And the type II and the application type are resource preloading type applications. The resource preloading application can comprise a video application, an audio application and the like, and a part of multimedia resources can be preloaded in the running process of the application, so that a user is prevented from being blocked when playing and displaying multimedia data. Because the application can pre-load a part of resources, the user has low sensitivity to SIM card switching, but because the resource pre-load application has high demand on network resources, if the data transmission capability of the first SIM card carrying the data service is too bad, the use of the resource pre-load application can be influenced.

Optionally, the switching condition corresponding to the preloaded class application may include: the TCP handshake success rate is less than a first threshold and the TCP retransmission rate is greater than a second threshold. The pre-loading application can not judge whether the RTT is larger than the time threshold, but can switch the first SIM card to the second SIM card when the TCP handshake success rate is detected to be smaller than the first threshold and the TCP retransmission rate is detected to be larger than the second threshold, so that the data transmission capacity of the terminal equipment when the pre-loading application is used can be improved, the set switching conditions are not too strict or too mild, and the influence of the SIM card switching on the application use process can be reduced while the data transmission capacity is ensured.

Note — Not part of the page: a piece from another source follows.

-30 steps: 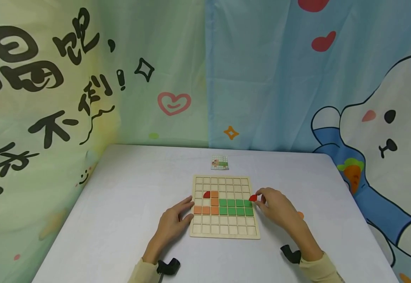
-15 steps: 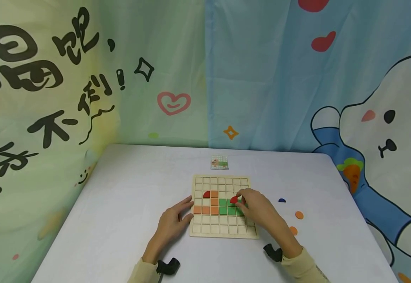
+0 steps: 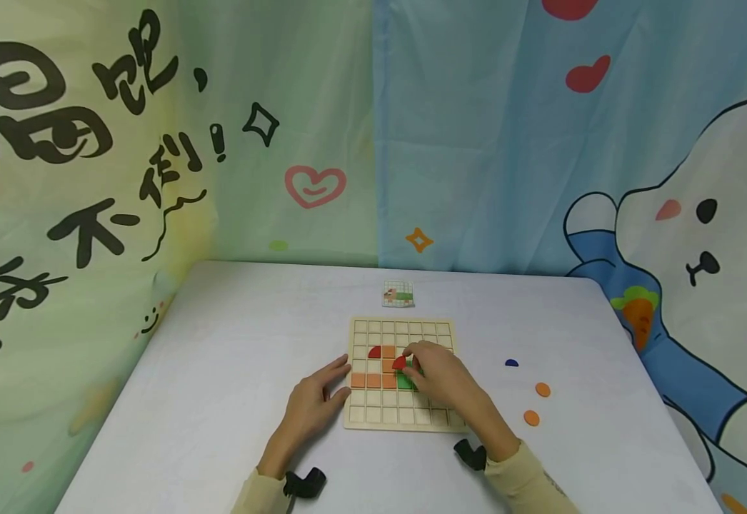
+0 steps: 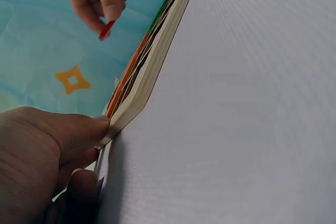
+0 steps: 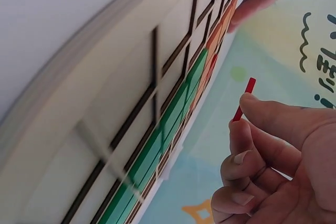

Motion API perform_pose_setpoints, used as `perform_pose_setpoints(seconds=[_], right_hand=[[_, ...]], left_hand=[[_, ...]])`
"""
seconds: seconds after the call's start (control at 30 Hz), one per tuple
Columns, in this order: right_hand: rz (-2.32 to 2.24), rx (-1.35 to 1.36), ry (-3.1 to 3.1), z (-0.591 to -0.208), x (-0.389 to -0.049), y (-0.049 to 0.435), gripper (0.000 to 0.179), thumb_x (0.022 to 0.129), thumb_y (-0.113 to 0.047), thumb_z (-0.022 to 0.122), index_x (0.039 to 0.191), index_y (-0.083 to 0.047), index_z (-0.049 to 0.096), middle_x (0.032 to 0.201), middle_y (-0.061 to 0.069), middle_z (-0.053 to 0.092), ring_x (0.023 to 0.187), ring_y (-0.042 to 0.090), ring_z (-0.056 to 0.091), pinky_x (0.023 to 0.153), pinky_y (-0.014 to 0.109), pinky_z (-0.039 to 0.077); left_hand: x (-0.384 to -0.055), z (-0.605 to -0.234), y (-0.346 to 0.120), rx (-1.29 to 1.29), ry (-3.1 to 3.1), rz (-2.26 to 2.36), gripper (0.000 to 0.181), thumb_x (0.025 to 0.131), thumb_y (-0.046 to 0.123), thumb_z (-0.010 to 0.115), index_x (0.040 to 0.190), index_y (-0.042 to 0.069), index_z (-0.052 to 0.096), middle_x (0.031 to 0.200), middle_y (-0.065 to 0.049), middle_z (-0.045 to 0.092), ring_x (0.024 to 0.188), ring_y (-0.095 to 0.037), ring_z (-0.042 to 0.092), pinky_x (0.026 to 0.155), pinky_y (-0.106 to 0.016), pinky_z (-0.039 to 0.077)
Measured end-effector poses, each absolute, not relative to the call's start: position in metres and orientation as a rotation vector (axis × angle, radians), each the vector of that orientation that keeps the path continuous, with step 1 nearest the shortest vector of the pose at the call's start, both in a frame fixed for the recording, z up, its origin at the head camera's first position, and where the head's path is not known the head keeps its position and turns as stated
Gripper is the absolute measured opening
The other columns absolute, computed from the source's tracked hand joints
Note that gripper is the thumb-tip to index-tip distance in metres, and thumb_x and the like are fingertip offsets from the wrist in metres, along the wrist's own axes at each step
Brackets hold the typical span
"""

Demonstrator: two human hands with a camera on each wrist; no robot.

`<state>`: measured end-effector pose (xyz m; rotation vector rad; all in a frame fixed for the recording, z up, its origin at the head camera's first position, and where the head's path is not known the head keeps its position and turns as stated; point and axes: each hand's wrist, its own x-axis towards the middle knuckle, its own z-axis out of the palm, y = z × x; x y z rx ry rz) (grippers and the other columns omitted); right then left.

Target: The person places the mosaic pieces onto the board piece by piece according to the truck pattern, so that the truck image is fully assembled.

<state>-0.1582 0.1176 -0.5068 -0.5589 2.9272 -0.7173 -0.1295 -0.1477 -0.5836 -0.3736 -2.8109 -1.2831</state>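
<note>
A square wooden grid board (image 3: 405, 416) lies on the white table. Salmon-orange square tiles (image 3: 373, 380) form an L on it, with green tiles (image 3: 404, 382) to their right, partly hidden by my right hand. One red quarter-circle piece (image 3: 375, 353) sits in a cell left of the upper orange tile. Between thumb and index finger my right hand (image 3: 443, 375) pinches another red quarter-circle piece (image 5: 245, 98), held above the board near the orange column. At the board's left edge rests my left hand (image 3: 312, 400), its thumb (image 4: 79, 129) touching the rim and its fingers extended.
Behind the board lies a small card (image 3: 398, 294) printed with a coloured grid pattern. To the right are a dark blue half-circle piece (image 3: 511, 363) and two orange discs (image 3: 543, 390). A printed curtain (image 3: 322, 143) hangs behind the table.
My right hand has carried the red quarter-circle piece leftward from the board's right edge to over the orange column, uncovering the loose pieces at right. My left hand stays at the board's edge.
</note>
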Motion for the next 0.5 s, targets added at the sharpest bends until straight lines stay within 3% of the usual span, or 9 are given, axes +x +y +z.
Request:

Further, when the acquired data transmission parameters meet the switching conditions corresponding to the resource preloading class application, the data amount of the currently preloaded resource can be acquired. If the current preloaded resource is larger than the resource threshold, the preloaded resource data size is large enough, the user is not influenced when the SIM card is switched, and the first SIM card can be switched to the second SIM card. The resource threshold may also be set according to actual requirements or experience values, such as 2MB (megabytes), 0.5MB, 1.7MB, etc. The resource threshold value can be set according to the network disconnection time length of the SIM card switching process, and the longer the network disconnection time length is, the larger the set resource threshold value can be; the shorter the off-network duration, the smaller the set resource threshold may be. The adverse effect of SIM card switching to the user in the application using process can be further reduced.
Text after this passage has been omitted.